Researchers from Google’s DeepMind group and at the University of Oxford are collaborating on a project to develop what amounts to a kill switch for preventing artificial intelligence systems from going rogue, like the iconic HAL 9000 system in “2001: A Space Odyssey.”
A paper, titled “Safely Interruptible Agents,” describing the effort will be presented at the upcoming Conference on Uncertainty in Artificial Intelligence in New York later this month.
The paper, according to its authors Laurent Orseau from Google and Stuart Armstrong from Oxford University, explores a method for ensuring that super-intelligent artificial intelligence (AI) systems of the future will not be capable of learning how to prevent interruption by a human operator.
Reinforcement learning agents, or computing systems, which learn independently from past behaviors and actions, will not behave in an optimal fashion all the time, the two researchers noted in their paper. There can be situations where an AI system may start exhibiting behavior, which requires a “human operator to press the big red button” to stop escalation of that behavior, they wrote in the paper.
As one example, the two researchers pointed to a situation in which a robot is programmed to carry boxes from outside a warehouse and put them indoors or to stay indoors and sort boxes. If the robot is shut down and carried inside the building every time it begins to rain while it is working outside, the robot will eventually learn to simply stay inside the warehouse and sort boxes rather than venturing outside. The constant human intervention, whenever it rains, causes a bias in the system and causes it to modify its behavior, the researchers said.
The method described in the research paper explores a way to ensure that the robot is unaware of any interruptions or that it functions on the assumption that such interruptions will never happen again, Orseau and Armstrong said.
“Reinforcement learning (RL) agents learn to act so as to maximize a reward function,” the researchers noted in their paper. If not properly designed, such agents, or AI systems may take “unpredictable and undesirable” shortcuts. The paper describes a method where a human operator can safely interrupt the operation of an AI system while also ensuring that the system will not learn how to prevent such interruptions.
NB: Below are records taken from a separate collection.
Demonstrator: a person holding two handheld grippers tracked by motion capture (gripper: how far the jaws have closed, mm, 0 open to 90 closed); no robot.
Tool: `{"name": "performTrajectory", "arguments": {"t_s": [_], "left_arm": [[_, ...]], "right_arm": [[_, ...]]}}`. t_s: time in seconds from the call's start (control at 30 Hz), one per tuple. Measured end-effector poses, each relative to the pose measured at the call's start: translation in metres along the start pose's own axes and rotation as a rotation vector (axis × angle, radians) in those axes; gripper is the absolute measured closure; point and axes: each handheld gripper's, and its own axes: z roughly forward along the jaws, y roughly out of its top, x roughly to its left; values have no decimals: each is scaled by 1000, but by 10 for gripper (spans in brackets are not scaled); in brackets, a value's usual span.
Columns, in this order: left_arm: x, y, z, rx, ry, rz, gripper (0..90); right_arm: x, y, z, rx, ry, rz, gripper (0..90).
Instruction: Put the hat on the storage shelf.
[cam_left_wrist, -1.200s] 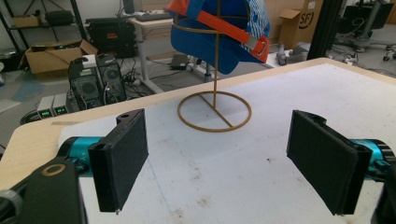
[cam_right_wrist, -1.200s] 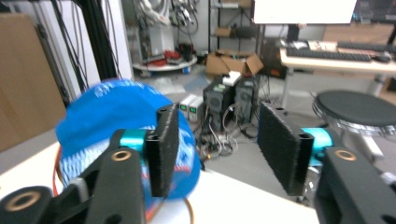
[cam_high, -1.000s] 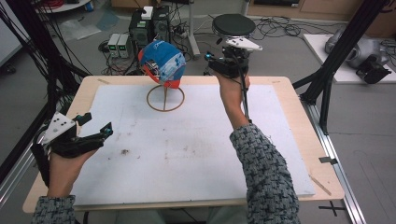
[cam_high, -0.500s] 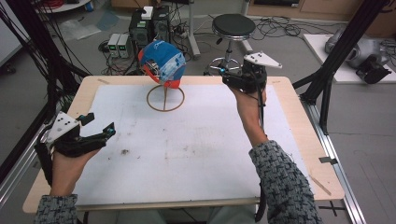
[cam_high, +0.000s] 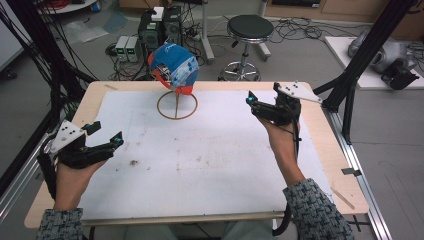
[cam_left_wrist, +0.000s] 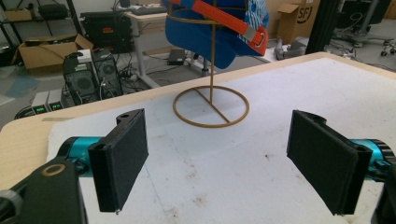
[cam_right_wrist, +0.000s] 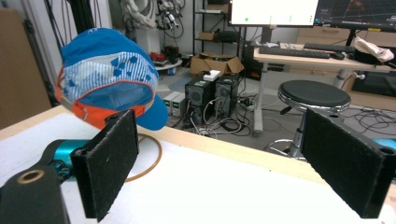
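Blue-and-white cap (cam_high: 172, 67) with orange strap sat on its wire stand (cam_high: 177, 105), upper centre; right hand-held gripper (cam_high: 260, 106) just opened wide, empty

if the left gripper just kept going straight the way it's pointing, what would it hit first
Probably the ring base of the cap stand. The open left gripper points across the white mat at it, with nothing between. The blue cap sits higher on the stand; depth is hard to judge.
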Motion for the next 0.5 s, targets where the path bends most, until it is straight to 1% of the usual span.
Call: {"name": "performTrajectory", "arguments": {"t_s": [0.03, 0.13, 0.4, 0.43, 0.47, 0.5], "left_arm": [[0, 0, 0, 0, 1, -1, 206], [-2, 0, 1, 0, -1, 2, 206], [-2, -2, 2, 3, -2, 1, 206], [-2, -2, 2, 4, -1, 2, 206], [-2, -2, 2, 1, 2, 1, 206], [-2, -2, 3, 2, 5, 0, 206]], "right_arm": [[-1, -4, -4, -5, -1, 7, 110], [-3, -14, -13, -8, -13, -4, 110], [-8, -40, -26, -7, -12, 43, 109], [-8, -43, -26, 8, -22, 46, 110], [-8, -46, -28, 6, -25, 41, 110], [-8, -50, -29, -1, -18, 39, 110]]}}
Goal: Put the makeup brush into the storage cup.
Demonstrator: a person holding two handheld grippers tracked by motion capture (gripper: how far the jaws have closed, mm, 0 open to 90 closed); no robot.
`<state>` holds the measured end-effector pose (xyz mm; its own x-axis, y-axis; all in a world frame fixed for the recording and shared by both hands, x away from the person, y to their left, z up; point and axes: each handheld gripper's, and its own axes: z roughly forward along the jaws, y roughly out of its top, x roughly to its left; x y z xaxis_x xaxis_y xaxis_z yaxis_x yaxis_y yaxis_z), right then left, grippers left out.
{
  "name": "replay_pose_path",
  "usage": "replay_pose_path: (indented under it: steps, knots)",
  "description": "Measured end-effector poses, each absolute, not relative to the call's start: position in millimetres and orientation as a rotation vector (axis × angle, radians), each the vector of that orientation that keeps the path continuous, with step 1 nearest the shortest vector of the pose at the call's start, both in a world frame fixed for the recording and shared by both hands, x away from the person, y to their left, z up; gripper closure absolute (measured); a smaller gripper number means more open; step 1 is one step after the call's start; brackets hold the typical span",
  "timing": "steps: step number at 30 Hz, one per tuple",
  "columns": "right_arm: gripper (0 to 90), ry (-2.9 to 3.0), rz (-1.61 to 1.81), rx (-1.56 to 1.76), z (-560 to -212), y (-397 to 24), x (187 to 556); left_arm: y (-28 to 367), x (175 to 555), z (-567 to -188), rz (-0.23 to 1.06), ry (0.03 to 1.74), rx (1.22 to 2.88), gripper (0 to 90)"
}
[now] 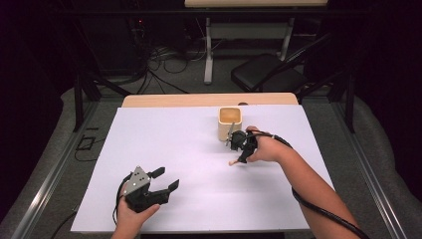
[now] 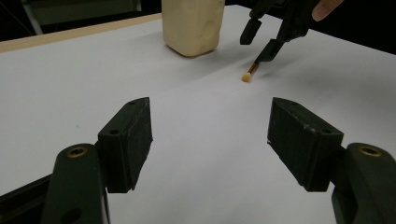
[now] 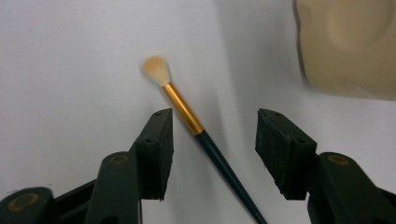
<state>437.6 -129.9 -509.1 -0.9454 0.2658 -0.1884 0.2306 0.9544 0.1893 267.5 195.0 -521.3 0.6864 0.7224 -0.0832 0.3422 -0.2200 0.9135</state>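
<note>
A small paintbrush (image 3: 184,109) with a dark handle, gold ferrule and pale bristles lies flat on the white sheet (image 1: 169,134). My right gripper (image 3: 214,114) hangs over it, jaws open on either side of the handle with a gap to each pad. From above, the brush tip (image 1: 231,162) pokes out just below the right gripper (image 1: 242,155). A cream cup (image 1: 230,123) stands upright right behind that hand. My left gripper (image 1: 167,178) rests near the front left, open and empty; its own view looks across at the brush tip (image 2: 246,76) and the cup (image 2: 192,25).
The white sheet covers a wooden table whose far edge (image 1: 209,99) shows behind the cup. A black chair (image 1: 266,74) and a tangle of cables (image 1: 164,59) sit on the floor beyond. Metal rails (image 1: 50,174) run along both sides.
</note>
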Motion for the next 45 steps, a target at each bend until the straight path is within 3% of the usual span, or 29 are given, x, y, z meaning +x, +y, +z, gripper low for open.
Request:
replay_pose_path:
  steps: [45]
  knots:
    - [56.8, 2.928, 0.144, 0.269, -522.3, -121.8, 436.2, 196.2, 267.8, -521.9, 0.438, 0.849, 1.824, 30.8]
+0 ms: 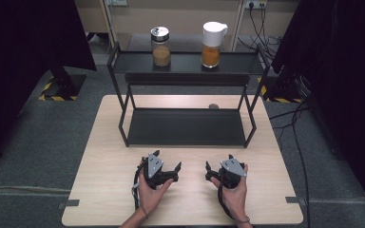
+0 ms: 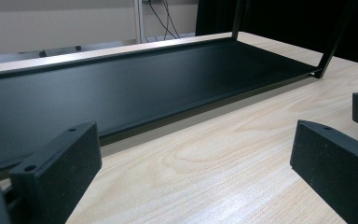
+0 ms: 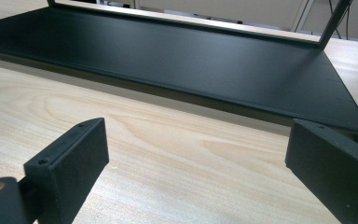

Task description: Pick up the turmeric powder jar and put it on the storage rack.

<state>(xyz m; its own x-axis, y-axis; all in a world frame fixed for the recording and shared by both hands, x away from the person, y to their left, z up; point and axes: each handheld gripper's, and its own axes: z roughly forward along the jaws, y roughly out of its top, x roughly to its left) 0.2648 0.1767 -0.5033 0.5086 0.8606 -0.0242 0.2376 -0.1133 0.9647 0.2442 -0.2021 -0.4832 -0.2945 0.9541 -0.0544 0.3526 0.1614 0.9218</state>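
Currently your L gripper [image 1: 167,166] & R gripper [image 1: 219,167] sit jaws wide, empty, on light wood table [image 1: 104,190], near black two-tier metal rack [image 1: 185,127]; top tier: two spice jars.

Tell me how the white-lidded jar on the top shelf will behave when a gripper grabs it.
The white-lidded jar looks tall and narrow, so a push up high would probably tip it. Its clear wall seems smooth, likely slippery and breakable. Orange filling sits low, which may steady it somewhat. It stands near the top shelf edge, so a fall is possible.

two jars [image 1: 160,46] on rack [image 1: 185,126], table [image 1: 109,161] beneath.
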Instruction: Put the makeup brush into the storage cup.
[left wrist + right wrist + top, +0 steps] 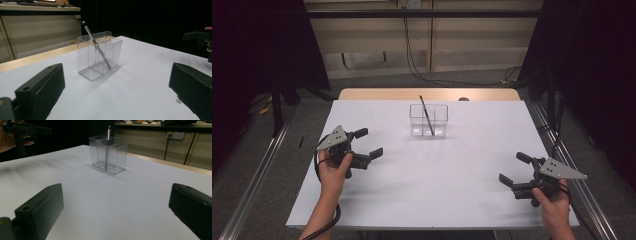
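A clear plastic holder with divided compartments stands toward the back middle of the white table top. A dark slim brush leans inside it, tip up. My left gripper is held at the left of the table, open and empty, well apart from the holder. My right gripper is held at the right front, also open and empty. In the left gripper view the holder and the brush lie ahead between the wide jaws. In the right gripper view the holder stands farther off.
A wooden strip runs along the table's far edge. Black cables hang down the back wall. Metal rails run along both sides on the floor. Dark curtains close in left and right.
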Demonstrator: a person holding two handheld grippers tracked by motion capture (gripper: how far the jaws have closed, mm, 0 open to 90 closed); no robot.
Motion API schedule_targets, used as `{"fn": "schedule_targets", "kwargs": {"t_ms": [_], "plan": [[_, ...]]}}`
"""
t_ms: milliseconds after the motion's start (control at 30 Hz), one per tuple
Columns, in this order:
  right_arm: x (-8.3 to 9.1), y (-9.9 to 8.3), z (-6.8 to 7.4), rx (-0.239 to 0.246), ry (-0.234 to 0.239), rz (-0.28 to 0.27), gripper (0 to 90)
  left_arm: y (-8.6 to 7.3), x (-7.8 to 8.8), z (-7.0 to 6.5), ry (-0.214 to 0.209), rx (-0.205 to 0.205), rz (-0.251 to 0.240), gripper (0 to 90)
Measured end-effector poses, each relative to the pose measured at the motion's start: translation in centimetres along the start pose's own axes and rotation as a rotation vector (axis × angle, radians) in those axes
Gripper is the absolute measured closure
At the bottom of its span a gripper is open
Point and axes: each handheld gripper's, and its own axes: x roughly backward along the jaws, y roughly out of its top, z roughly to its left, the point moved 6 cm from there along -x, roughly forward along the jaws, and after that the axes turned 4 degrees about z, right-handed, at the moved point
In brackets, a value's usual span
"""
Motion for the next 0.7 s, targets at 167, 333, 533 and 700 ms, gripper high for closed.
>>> {"fn": "schedule_targets", "kwargs": {"t_ms": [167,333,533,700], "plan": [[0.0,0.0,0.0,0.001,-0.001,0.000,0.0,-0.2,0.5,0.1,0.003,-0.007,0.006,0.4],[0.0,0.0,0.0,0.000,-0.001,0.001,0.0,-0.5,1.0,0.0,0.008,-0.002,0.005,0.4],[0.0,0.0,-0.1,-0.002,-0.003,0.001,0.0,-0.6,1.7,0.0,0.015,-0.013,0.007,0.4],[0.0,0.0,-0.1,-0.003,-0.004,0.000,0.0,-0.9,2.1,-0.2,0.015,-0.011,0.011,0.4]]}}
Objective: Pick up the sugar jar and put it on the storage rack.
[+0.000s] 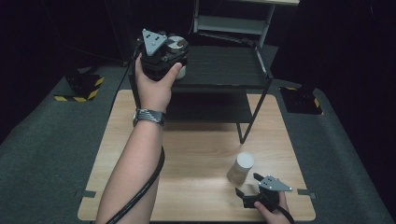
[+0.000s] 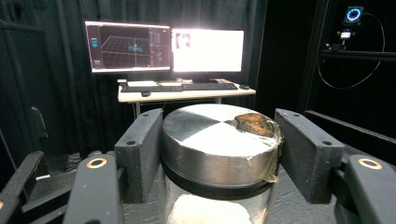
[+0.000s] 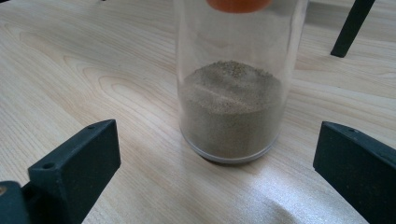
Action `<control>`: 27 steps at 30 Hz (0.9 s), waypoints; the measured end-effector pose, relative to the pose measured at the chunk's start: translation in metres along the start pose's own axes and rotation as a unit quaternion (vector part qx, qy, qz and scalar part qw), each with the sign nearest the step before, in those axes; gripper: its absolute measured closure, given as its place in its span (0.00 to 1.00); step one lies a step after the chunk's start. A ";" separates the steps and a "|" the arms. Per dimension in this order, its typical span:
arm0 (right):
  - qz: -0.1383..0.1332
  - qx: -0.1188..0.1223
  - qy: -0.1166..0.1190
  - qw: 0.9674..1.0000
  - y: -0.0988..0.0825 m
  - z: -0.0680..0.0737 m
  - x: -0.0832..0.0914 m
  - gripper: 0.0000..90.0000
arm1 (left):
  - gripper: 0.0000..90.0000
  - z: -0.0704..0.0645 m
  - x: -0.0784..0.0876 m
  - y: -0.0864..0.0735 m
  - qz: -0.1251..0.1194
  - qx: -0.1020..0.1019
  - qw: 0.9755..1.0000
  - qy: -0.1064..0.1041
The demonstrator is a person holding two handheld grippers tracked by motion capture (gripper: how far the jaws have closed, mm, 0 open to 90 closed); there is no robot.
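Left hand-held gripper (image 2: 219, 158) clamps a steel-lidded glass jar (image 2: 217, 140); right hand-held gripper (image 3: 215, 177) spread wide, empty

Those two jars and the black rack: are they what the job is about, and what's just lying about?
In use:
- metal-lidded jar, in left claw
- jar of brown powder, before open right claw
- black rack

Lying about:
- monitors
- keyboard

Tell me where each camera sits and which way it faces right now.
High view: above the person's side, looking forward and down at the table and rack; both forearms show.
Left gripper view: on the left gripper, facing monitors; its jaws clamp a steel-lidded jar.
Right gripper view: on the right gripper, low over the table, jaws apart, facing a sand jar.
Shared: both jars also show in the high view.
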State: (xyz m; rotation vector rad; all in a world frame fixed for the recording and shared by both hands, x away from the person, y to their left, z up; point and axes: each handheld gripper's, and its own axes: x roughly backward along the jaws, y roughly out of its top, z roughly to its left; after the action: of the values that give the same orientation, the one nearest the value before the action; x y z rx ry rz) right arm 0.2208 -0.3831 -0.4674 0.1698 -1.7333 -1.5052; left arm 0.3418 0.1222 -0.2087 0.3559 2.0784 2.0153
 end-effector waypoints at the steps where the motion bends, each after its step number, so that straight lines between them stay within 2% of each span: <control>1: 0.000 0.001 0.000 1.000 0.000 0.000 0.000 0.01 | 0.39 0.000 0.000 0.000 -0.001 0.001 1.000 0.000; 11: -0.001 0.000 -0.001 1.000 0.000 0.000 0.000 0.01 | 0.39 0.002 -0.002 -0.002 -0.001 0.013 1.000 0.000; 27: -0.003 -0.002 -0.002 1.000 -0.001 0.000 0.001 0.01 | 0.38 0.003 -0.002 0.001 0.004 0.021 1.000 -0.001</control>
State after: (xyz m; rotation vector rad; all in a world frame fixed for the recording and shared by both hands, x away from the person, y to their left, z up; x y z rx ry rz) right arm 0.2196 -0.3835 -0.4681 0.1702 -1.7347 -1.5146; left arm 0.3442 0.1243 -0.2079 0.3728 2.1238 1.9781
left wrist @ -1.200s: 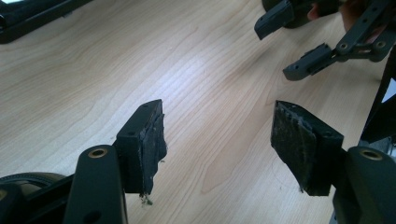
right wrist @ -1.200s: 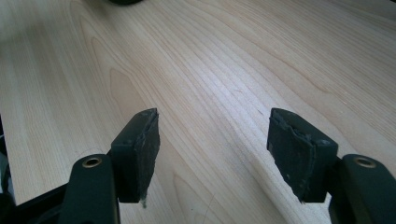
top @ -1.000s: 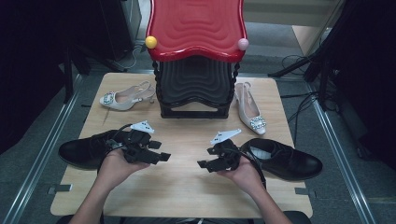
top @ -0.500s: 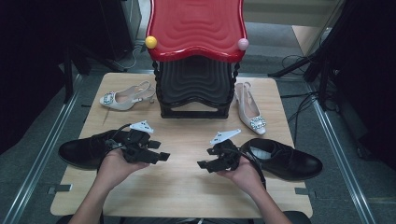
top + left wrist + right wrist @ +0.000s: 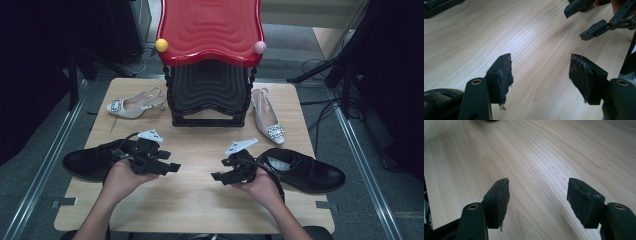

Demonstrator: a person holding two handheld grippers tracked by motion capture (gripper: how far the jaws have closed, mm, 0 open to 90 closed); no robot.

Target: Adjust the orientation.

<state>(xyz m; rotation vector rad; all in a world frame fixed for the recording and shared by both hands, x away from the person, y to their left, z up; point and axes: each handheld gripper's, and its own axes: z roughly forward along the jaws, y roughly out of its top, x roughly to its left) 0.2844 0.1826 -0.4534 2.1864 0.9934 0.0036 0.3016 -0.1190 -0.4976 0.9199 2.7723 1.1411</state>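
Left claw [image 5: 172, 167] and right claw [image 5: 216, 176] gape empty over bare table [image 5: 200, 205] — black shoes [image 5: 305, 170] flank them; tips well apart.

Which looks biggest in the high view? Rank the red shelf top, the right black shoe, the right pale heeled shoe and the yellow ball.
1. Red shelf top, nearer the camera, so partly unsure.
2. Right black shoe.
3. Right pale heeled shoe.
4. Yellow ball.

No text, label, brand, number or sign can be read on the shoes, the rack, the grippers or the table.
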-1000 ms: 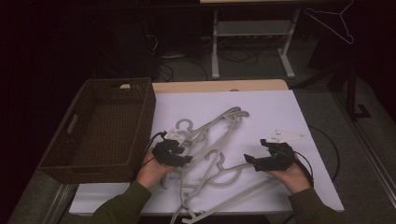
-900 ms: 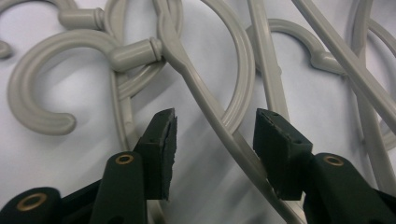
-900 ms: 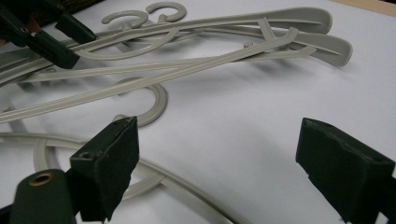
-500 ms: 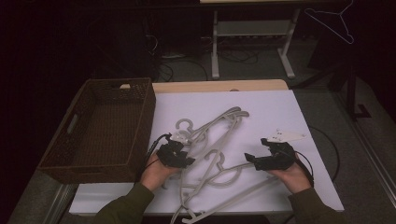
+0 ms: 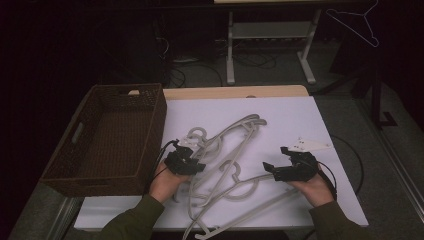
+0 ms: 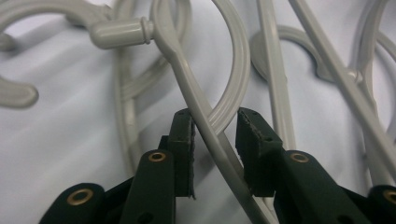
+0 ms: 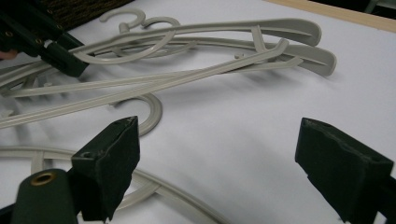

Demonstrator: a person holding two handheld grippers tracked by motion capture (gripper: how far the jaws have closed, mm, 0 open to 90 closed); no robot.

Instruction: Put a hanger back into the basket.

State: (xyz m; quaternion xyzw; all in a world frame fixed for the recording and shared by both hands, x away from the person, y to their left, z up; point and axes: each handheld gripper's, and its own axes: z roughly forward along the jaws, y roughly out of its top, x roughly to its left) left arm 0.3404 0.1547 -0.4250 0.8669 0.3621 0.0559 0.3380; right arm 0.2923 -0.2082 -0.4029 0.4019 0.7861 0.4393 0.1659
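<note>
Currently the left gripper (image 6: 215, 121) has just been closing; its jaws straddle an arm of one grey hanger (image 6: 196, 93) in the pile on the white table (image 5: 300, 115), pads not yet pressing. Right gripper (image 7: 217, 163) gapes wide, empty, just right of the pile.

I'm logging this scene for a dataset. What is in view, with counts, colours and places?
hangers: a tangled pile, count unclear, pale grey, middle of the sheet.
basket: one, dark brown wicker, left side of the table.
sheet: one, white, covers most of the table.
table: one, light wood edge at the far side.
wire hanger: one, pale, hanging at the top right.
left tongs: black, jaws have just been closing around a hanger arm, a gap left on one side.
right tongs: black, open, over the sheet.
hands: two, dark green sleeves, at the near edge.
</note>
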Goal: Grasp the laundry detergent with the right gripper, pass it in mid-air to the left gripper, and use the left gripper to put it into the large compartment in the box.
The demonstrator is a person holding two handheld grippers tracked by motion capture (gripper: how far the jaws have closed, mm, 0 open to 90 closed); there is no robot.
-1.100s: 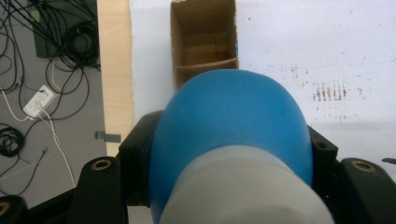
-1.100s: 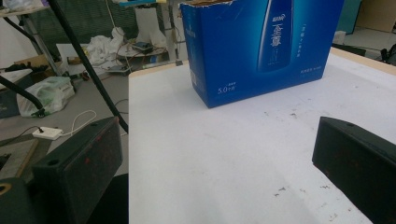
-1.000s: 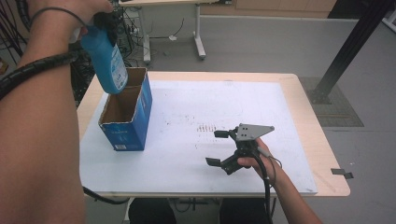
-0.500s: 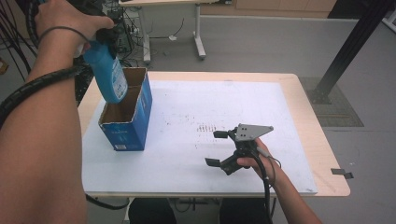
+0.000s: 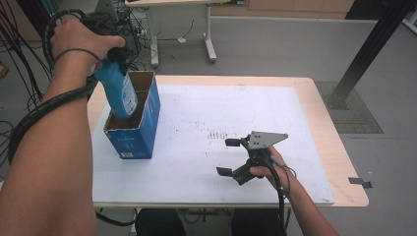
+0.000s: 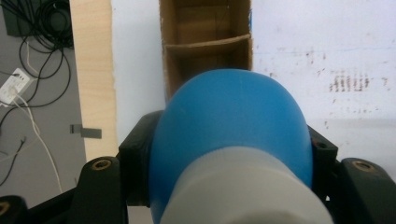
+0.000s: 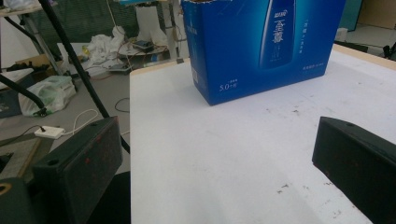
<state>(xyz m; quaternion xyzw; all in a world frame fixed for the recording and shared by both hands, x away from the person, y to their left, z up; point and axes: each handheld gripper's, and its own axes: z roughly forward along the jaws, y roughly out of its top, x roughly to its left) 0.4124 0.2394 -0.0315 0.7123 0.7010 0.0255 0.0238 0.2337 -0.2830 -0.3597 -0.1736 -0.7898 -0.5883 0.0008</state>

The paper by Orseau and Armstrong offers a new way to design an AI system that is capable of recognizing flaws in its operation and assisting humans in addressing the issue rather than blocking it, the Machine Intelligence Research Institute (MIRI) noted in a blog post. Such “corrigibility” is critical to ensuring the safe operation of AI systems the paper noted.
Safely interruptible agents, such as the one that the researchers have described in their paper, “are indifferent to programmers’ interventions to modify their policies and will not try to stop programmers from intervening on their everyday activities,” MIRI said.